Silent failures became proper error messages. The agent went from a frustrating black box that seemed to understand but couldn't act, to a collaborator that reliably executed multi-step edits across content items.
A few gotchas worth mentioning for anyone building on the @google/genai SDK: Gemini's FunctionCall.id can be undefined in some edge cases — you need to handle that. The model sometimes returns empty text responses between tool call rounds — don't treat those as errors. And when responding to multiple tool calls in one round, batch all the function responses into a single API call rather than sending them individually.
The Takeaway
I built this with Google's Gemini API, but the patterns apply to any LLM with function calling — OpenAI, Anthropic, or otherwise:
- A typed, validated tool registry instead of ad-hoc dispatch. Zod schemas catch bad arguments before they reach your business logic.
- Runtime context injection so the agent always has current state. Don't assume the AI remembers what it saw five messages ago — tell it what's true right now.
- Pure handler functions separated from the framework.
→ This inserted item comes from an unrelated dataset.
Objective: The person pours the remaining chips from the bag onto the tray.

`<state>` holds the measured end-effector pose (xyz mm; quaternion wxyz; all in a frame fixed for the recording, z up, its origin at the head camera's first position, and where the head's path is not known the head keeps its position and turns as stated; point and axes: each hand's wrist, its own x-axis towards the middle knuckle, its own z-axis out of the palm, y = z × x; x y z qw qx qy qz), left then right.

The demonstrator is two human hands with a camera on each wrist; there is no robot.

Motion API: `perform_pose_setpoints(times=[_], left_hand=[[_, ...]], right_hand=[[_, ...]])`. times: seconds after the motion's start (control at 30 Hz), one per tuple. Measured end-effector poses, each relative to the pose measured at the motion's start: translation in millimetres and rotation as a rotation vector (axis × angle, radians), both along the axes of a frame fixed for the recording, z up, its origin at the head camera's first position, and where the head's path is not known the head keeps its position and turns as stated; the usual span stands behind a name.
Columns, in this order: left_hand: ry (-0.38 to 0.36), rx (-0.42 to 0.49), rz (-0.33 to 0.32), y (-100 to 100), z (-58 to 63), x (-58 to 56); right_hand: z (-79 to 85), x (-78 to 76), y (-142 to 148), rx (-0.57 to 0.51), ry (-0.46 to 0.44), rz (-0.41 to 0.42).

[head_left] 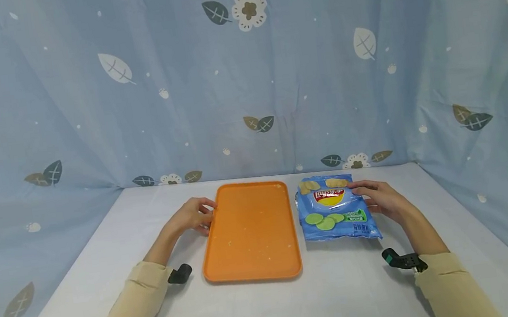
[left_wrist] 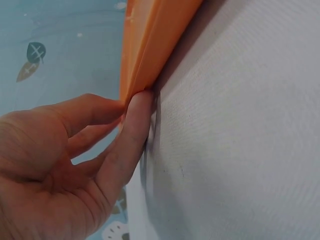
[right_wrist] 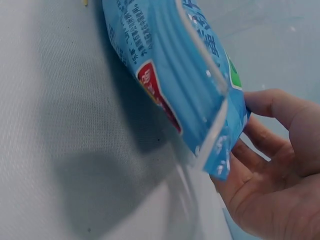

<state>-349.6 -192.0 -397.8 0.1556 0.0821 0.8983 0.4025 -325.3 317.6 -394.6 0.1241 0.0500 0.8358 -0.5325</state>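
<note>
An orange tray (head_left: 254,232) lies flat on the white table, its long sides running away from me. My left hand (head_left: 192,214) is at the tray's left edge; in the left wrist view its thumb and fingers pinch the rim of the tray (left_wrist: 159,42). To the right of the tray is a blue Lay's potato chip bag (head_left: 324,207) with its front facing up. My right hand (head_left: 383,201) grips the bag's right side. The right wrist view shows the sealed edge of the chip bag (right_wrist: 172,85) raised over the table, with a shadow beneath.
The white tabletop (head_left: 337,296) extends in front of and beside the tray and bag. A pale blue curtain (head_left: 187,82) with leaves and flowers hangs behind the table and along both sides. Black wrist cameras (head_left: 180,274) sit at both sleeve cuffs.
</note>
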Motion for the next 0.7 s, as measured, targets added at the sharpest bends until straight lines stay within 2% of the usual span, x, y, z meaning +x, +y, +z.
perform_pose_setpoints(times=[0.27, 0.7], left_hand=[[-0.022, 0.007, 0.018, 0.5, -0.2, -0.8], [-0.006, 0.005, -0.003, 1.0, -0.3, -0.1]], right_hand=[[-2.2, -0.2, 1.5, -0.032, -0.004, 0.005], [-1.1, 1.4, 3.6, -0.043, 0.003, -0.010]])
Your tool logic shouldn't depend on React hooks, Vue reactivity, or any framework primitive. Inject what handlers need; don't let them reach for it.
The shift is from "AI as a black box that sometimes works" to "AI as an informed collaborator with clear tools and fresh context." The agent isn't magic. It's a function that takes context and returns actions. Give it better context, give it validated tools, and it becomes genuinely useful.
The hardest part of building with AI agents isn't the AI — it's the plumbing. The prompts, the tool definitions, the state synchronisation. Get that right, and the AI almost takes care of itself. Get it wrong, and no amount of prompt engineering will save you from an agent that can't see what it's working with.